## Required work
What is wanted is an exact copy of the lines from the top of the listing through the line containing "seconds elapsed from".
+--
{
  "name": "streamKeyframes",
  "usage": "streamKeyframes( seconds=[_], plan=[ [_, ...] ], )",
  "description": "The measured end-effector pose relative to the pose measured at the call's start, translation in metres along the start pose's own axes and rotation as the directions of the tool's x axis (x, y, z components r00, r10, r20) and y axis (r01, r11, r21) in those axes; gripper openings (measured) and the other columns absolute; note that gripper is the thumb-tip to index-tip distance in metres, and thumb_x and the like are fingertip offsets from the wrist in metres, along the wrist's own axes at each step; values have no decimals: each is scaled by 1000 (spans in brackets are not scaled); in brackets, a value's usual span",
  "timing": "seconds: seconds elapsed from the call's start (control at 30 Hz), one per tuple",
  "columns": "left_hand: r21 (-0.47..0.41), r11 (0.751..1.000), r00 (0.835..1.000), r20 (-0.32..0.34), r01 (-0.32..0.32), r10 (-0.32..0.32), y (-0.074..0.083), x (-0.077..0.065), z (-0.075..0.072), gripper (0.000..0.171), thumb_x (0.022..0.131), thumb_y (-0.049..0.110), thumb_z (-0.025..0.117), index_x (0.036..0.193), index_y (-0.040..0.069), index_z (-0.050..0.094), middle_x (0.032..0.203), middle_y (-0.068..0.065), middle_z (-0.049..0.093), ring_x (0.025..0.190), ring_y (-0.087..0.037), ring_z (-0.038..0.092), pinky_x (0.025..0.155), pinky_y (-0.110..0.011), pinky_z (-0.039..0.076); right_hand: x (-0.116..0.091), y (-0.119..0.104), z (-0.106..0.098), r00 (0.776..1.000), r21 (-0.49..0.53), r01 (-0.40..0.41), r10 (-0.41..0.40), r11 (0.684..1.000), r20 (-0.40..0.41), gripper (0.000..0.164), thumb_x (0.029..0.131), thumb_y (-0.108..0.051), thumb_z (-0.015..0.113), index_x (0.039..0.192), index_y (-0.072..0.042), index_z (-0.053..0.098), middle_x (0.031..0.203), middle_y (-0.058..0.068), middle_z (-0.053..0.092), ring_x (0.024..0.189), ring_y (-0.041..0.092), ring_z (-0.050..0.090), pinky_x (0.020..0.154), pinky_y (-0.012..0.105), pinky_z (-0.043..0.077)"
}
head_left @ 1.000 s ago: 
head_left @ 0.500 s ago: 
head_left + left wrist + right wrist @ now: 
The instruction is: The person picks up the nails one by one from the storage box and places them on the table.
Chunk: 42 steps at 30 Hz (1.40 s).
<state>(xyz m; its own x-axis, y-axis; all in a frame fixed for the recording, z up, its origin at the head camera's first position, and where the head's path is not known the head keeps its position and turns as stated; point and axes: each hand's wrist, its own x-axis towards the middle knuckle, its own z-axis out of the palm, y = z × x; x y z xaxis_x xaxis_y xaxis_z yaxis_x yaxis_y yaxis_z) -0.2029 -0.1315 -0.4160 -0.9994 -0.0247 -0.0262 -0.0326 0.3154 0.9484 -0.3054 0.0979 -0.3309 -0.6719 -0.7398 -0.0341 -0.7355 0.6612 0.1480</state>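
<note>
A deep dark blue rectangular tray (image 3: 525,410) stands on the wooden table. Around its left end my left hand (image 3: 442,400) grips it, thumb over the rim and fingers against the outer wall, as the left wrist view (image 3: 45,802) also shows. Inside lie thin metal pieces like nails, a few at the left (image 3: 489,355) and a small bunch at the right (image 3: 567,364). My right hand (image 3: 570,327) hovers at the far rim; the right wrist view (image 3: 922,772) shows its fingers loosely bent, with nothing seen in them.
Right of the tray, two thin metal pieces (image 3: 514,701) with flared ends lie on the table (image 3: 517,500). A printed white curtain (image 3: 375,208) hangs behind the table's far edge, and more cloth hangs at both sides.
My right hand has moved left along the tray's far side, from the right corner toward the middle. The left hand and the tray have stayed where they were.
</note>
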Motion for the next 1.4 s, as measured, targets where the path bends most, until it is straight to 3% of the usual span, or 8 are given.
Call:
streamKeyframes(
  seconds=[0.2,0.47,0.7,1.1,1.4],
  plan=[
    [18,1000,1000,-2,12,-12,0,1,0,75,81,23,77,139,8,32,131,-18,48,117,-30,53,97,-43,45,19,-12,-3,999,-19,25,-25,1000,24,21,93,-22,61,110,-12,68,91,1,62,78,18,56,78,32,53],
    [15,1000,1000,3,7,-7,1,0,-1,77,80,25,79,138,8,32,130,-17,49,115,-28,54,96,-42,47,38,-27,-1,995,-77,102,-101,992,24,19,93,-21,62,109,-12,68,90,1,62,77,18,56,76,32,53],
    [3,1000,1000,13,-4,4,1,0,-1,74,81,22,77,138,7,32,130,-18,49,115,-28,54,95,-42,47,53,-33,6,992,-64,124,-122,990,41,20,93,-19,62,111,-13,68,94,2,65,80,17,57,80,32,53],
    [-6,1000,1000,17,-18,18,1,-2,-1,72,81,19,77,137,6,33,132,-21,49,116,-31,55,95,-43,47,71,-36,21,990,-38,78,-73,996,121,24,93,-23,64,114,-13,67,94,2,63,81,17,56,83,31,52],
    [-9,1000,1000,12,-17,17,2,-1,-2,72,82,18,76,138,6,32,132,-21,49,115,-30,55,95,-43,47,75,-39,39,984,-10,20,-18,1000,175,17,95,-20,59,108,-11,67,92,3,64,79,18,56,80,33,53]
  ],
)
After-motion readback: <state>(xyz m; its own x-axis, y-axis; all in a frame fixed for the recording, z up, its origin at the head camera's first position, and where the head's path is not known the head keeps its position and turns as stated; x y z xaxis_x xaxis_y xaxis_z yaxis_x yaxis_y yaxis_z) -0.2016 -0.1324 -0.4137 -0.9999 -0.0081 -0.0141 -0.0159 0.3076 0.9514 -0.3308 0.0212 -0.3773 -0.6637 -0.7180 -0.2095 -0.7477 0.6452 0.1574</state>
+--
## Solved exercise
{
  "name": "streamKeyframes",
  "usage": "streamKeyframes( seconds=[_], plan=[ [_, ...] ], )",
  "description": "The measured end-effector pose relative to the pose measured at the call's start, translation in metres along the start pose's own axes and rotation as the directions of the tool's x axis (x, y, z components r00, r10, r20) and y axis (r01, r11, r21) in those axes; gripper openings (measured) and the other columns absolute; note that gripper is the thumb-tip to index-tip distance in metres, and thumb_x and the like are fingertip offsets from the wrist in metres, along the wrist's own axes at each step; values have no decimals: each is scaled by 1000 (spans in brackets are not scaled); in brackets, a value's usual span",
  "timing": "seconds: seconds elapsed from the call's start (control at 30 Hz), one per tuple",

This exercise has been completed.